We can't disclose full contest entries yet, but we can let you see a few [more] of the letters of support we have received. Meanwhile, write letters to or call Geoffrey! Alert Michael Nesmith! Write a Sonata in E Major! (Maybe we can get on TV when the API is sent in to wipe us out!)
All opinions expressed belong to their owners. Our opinions about a certain mongo toy chain and its corporate parent are expressed elsewhere!
Remember, you must send the letters to TRU via us, or at least Cc: us on email, if you want to qualify for the contest!
Names will be added after the contest is over.
Some of these have been lightly edited purely for spelling, grammar, or strong language. My comments are emphasized just like this text.
I don't have a name for your contest - I like the one you've got!
Rather than do your research, you apparently decided to turn into what looks remarkably to us like a bully -- and a clueless bully at that. To reiterate what you've already been told: Roadkills R Us is not a business. It doesn't sell anything.

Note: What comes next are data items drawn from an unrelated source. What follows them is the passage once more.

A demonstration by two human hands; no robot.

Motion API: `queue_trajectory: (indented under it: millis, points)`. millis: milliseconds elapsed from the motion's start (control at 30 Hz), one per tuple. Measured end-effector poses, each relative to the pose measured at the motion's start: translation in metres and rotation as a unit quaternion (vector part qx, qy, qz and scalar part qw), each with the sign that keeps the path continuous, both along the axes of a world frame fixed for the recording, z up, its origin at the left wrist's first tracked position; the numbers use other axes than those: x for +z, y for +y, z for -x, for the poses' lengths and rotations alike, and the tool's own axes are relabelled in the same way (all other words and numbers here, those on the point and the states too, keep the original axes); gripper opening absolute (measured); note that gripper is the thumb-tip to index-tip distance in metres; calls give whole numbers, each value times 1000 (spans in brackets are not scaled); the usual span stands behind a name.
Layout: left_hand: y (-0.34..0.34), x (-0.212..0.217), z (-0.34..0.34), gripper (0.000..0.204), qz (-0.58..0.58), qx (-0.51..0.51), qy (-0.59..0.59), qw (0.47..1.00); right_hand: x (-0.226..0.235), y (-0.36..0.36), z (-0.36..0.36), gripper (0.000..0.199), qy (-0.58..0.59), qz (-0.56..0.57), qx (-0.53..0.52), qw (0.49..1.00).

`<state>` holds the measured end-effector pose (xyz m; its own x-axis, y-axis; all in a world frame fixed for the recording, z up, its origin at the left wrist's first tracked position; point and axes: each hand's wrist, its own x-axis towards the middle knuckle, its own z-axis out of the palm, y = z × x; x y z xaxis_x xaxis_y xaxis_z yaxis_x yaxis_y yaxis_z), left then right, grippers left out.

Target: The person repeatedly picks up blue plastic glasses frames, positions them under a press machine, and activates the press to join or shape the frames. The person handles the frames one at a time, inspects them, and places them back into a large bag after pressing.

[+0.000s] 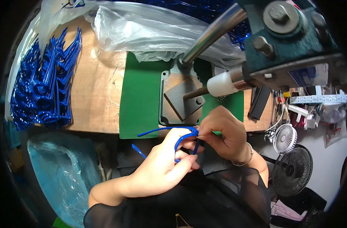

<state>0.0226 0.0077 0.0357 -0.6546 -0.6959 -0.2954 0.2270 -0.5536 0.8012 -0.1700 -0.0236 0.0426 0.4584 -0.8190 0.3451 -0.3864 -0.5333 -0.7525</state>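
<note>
Just in front of the press base, both my hands are raised over the table's near edge. My left hand [164, 163] is closed around a glossy blue plastic piece with thin curved arms [158, 130]. Two of its slim ends stick out to the left, past my knuckles. At the knot-like joint where the arms meet, my right hand [225, 135] pinches with thumb and forefinger. Whether a smaller part sits in that pinch is too small to tell. Behind my hands stands a dark green hand press [291, 41], its rod [196, 93] reaching toward the diamond-shaped metal plate [181, 100].
A pile of similar blue pieces [44, 83] lies on the wooden table [91, 91] at left. Clear plastic sheeting [143, 30] spans the back. Under the press is a green mat [139, 95]. A lined blue bin [63, 174] stands lower left; two fans [293, 169] are at right.
</note>
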Motion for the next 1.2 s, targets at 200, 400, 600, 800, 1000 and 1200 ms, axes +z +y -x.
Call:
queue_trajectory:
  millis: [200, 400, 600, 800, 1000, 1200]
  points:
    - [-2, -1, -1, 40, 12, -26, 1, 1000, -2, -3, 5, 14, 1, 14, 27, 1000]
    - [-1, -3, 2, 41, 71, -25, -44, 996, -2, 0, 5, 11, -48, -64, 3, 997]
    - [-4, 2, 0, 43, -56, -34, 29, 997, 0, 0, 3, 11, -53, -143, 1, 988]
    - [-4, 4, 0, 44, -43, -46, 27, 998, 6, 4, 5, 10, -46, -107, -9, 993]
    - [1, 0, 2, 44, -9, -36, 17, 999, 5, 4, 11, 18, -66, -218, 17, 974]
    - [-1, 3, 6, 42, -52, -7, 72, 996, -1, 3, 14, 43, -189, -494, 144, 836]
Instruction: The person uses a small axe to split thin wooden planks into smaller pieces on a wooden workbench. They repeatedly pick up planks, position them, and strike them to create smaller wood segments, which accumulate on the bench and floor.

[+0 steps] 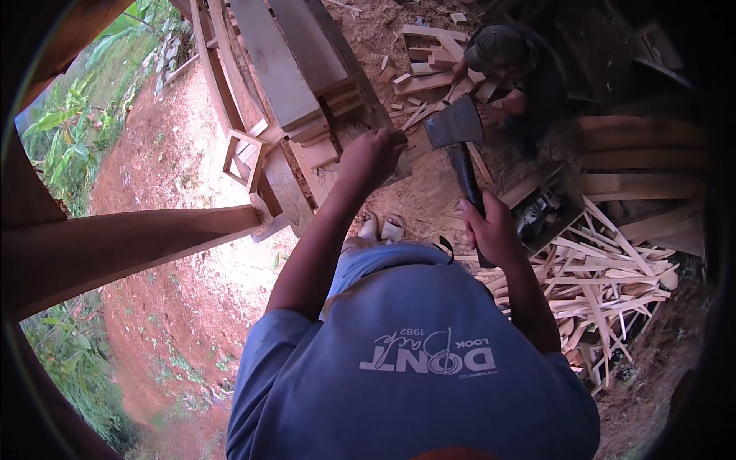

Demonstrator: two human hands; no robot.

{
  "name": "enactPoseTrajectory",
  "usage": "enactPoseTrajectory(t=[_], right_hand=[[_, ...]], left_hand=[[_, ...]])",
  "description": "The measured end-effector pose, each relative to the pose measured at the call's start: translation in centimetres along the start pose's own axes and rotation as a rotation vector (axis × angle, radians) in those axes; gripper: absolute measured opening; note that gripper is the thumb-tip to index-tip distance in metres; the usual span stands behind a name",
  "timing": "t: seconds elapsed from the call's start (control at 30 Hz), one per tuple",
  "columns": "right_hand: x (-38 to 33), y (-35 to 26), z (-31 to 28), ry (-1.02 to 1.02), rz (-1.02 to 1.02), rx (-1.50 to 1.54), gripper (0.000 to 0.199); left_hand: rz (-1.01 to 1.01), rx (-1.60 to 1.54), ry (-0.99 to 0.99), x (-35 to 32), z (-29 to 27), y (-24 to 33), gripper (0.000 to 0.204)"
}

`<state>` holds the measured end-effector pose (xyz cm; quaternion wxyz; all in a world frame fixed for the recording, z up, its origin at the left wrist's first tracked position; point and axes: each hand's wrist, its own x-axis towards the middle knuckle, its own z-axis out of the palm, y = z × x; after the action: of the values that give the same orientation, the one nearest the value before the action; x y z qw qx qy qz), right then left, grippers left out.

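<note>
My right hand [494, 230] is wrapped round the dark handle of an axe [455, 126]. Its broad grey head points up and away from me, above the wood-strewn ground. My left hand [373, 161] is closed, at the near end of a wooden workbench [354, 126]. Whatever its fingers hold, if anything, is too small or hidden to make out. Long planks [280, 69] lie stacked on the bench, just beyond that hand.
Another person [502, 57] crouches at the far right beside wood offcuts [433, 57]. A box of tools [540, 211] stands right of the axe, with a heap of thin wood strips [606, 284] nearer. A thick beam [130, 249] juts in from the left, by a small hexagonal wooden frame [245, 159].
</note>
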<state>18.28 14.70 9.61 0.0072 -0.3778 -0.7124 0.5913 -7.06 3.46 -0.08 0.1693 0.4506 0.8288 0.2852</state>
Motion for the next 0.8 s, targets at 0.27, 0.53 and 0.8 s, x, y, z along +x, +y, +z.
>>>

It has no stationary, no signs, no physical presence in the known universe. It has no telephone number. You have apparently not, to date, understood this concept, as evidenced by your continuing mail harrassment of Mr. O'Neal.
If that were all you were guilty of, we wouldn't be writing this letter. But unfortunately, you went further: You stated that not only did Mr. O'Neal have to change the name of his web page, he would have to clear that name change with your lawyers so that you could decide whether or not he could use it, and you cited such forbidden alternatives as anything containing the word ``Us'' preceded by a preposition (such as ``and'' and ``for''). You have also apparently tried to get Mr. O'Neal's Internet access revoked.
As you well know, such idiocy would be laughed out of court. No citizen of this country is answerable to your company for the use of the word ``Us'' preceded by various prepositions in any forum whatsoever. And your attempt to bar Mr. O'Neal from the Internet smacks of a violation of every citizen's right to freedom of speech.
We can only conclude that Toys R Us has decided to throw its weight around simply because it feels it can. Such behavior will not endear your company to anyone who hears about it, and we intend to see that many people hear about it.
We also intend to make our opinion known by voting against Toys R Us in the manner it will best understand: We will be taking our (considerable) business elsewhere until such time as you stop harrassing Mr. O'Neal. We will also encourage our friends, acquaintances, and medical colleagues to do the same.
Dr. X and Y Z
Don't change the name, though.
It's all just too wierd. I wonder what would happen if Saturday Nite Live were to run a skit? They say there is the possibility that RRU could be confused with TRU- you wonder what TRU is offering out of their stores!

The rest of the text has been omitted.